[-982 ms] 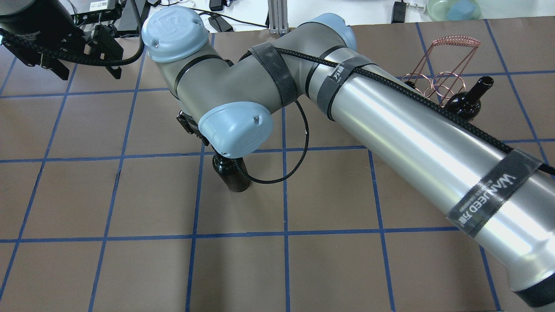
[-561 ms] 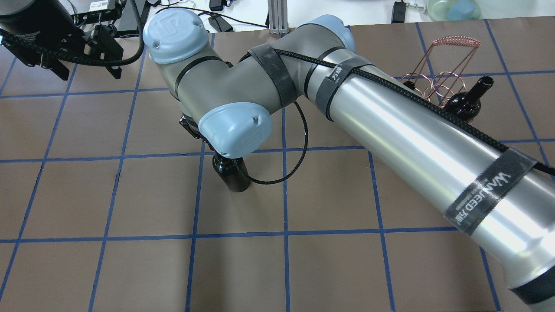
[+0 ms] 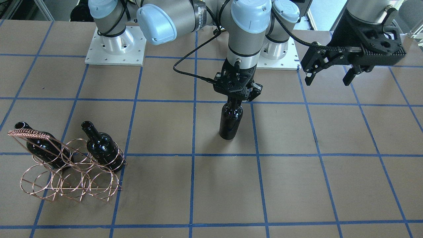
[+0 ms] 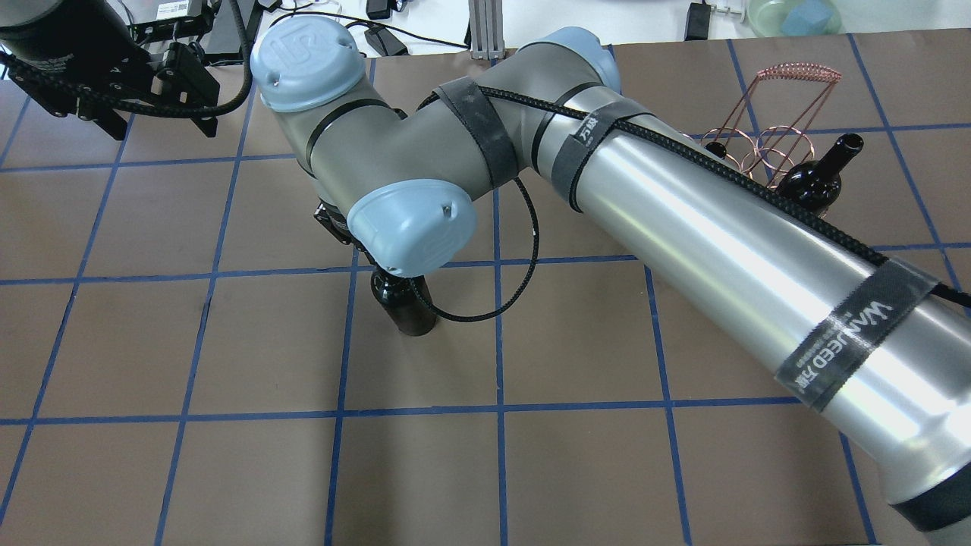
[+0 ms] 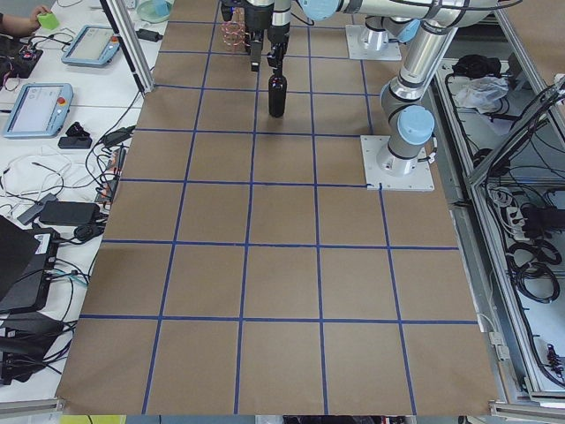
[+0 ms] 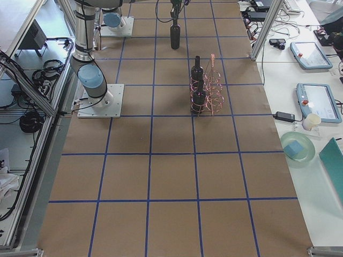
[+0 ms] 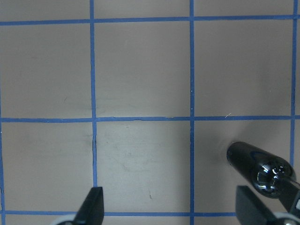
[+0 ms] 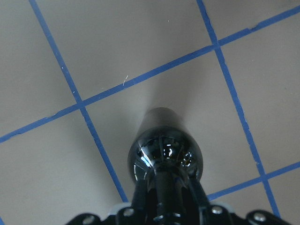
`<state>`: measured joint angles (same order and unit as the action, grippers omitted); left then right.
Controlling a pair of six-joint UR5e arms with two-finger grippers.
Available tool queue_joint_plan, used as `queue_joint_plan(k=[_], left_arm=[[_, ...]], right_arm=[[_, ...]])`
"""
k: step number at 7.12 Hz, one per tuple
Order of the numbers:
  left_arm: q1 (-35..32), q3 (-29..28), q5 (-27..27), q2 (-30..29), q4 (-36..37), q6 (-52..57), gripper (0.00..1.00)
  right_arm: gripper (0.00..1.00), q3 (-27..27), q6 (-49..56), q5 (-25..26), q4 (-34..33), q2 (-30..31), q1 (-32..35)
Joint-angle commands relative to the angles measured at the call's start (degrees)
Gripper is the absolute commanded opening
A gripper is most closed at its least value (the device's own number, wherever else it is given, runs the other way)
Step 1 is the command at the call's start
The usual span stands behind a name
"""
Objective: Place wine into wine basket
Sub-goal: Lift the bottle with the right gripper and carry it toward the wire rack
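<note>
Silver arm tubes (image 4: 721, 250), pale-blue joint caps (image 4: 413, 224).

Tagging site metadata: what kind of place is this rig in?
Probably a robotics lab cell: right arm and left arm bolted to a tape-gridded table, teach pendants on the side bench, loose cables alongside.

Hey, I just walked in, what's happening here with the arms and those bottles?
The right gripper is clamped on the neck of an upright black bottle standing in the middle of the table. Two more bottles already sit in the copper wire rack on the robot's right. The left gripper hangs open, holding nothing.
</note>
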<state>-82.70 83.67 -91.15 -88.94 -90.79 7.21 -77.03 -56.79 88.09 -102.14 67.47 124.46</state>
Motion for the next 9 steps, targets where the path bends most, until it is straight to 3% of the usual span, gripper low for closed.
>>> queue_joint_plan(k=[1, 3, 6, 9], left_arm=[[0.0, 0.0, 0.09, 0.0, 0.0, 0.0, 1.0], [0.09, 0.0, 0.27, 0.0, 0.0, 0.0, 1.0], [0.0, 0.0, 0.0, 0.09, 0.0, 0.0, 1.0], [-0.09, 0.0, -0.08, 0.17, -0.96, 0.0, 1.0]], right_arm=[[0.17, -0.14, 4.91, 0.59, 3.76, 3.26, -2.97], [0.17, -2.93, 15.51, 0.16, 10.79, 9.05, -8.85], [0.14, -12.34, 40.52, 1.21, 16.51, 20.39, -21.13], [0.12, -12.62, 67.18, 9.7, 24.68, 25.15, -37.31]])
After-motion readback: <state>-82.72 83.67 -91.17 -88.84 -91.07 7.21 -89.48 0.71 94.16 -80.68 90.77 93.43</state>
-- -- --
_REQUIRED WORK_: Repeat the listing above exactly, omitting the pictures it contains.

_EXERCISE OUTPUT_:
[-982 ms] 
[-561 ms] 
[+0 ms] 
[+0 ms] 
[+0 ms] 
[+0 ms] 
[+0 ms] 
[+0 ms] 
`<state>`: measured joint angles (same order and unit as the action, grippers omitted); left then right.
Controlling a pair of six-joint UR5e arms with two-finger grippers.
Available tool queue_joint_plan, used as `queue_joint_plan(k=[_], left_arm=[[_, ...]], right_arm=[[_, ...]])`
"""
k: step number at 7.12 Hz, one per tuple
Order of the numbers:
  left_arm: q1 (-35..32), q3 (-29..28), q5 (-27..27), q2 (-30..29), q4 (-36..37), q6 (-52..57), gripper (0.00..1.00)
  right_arm: gripper (0.00..1.00), q3 (-27..27), q6 (-49..56), q5 (-25..26), q4 (-34..33), q2 (-30..31), q1 (-32..35)
Joint-angle commands relative to the angles measured at the call's start (degrees)
Gripper is the absolute commanded opening
A gripper is most closed at its least value (the device's own number, wherever else it is given, runs the other way)
Step 1 is the command at the call's start
The usual span stands behind a name
"""
Objective: Place wine into wine basket
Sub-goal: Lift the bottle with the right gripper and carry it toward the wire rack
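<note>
Silver arm tubes (image 4: 721, 250), pale-blue joint caps (image 4: 413, 224).

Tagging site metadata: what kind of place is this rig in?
Probably a robotics lab cell: right arm and left arm bolted to a tape-gridded table, teach pendants on the side bench, loose cables alongside.

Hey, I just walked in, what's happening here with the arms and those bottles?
The right gripper is clamped on the neck of an upright black bottle standing in the middle of the table. Two more bottles already sit in the copper wire rack on the robot's right. The left gripper hangs open, holding nothing.
</note>
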<state>-82.70 83.67 -91.15 -88.94 -90.79 7.21 -77.03 -56.79 88.09 -102.14 67.47 124.46</state>
Motion for the next 9 steps, targets where the path bends most, until it is straight to 3% of the usual span, gripper low for closed.
>>> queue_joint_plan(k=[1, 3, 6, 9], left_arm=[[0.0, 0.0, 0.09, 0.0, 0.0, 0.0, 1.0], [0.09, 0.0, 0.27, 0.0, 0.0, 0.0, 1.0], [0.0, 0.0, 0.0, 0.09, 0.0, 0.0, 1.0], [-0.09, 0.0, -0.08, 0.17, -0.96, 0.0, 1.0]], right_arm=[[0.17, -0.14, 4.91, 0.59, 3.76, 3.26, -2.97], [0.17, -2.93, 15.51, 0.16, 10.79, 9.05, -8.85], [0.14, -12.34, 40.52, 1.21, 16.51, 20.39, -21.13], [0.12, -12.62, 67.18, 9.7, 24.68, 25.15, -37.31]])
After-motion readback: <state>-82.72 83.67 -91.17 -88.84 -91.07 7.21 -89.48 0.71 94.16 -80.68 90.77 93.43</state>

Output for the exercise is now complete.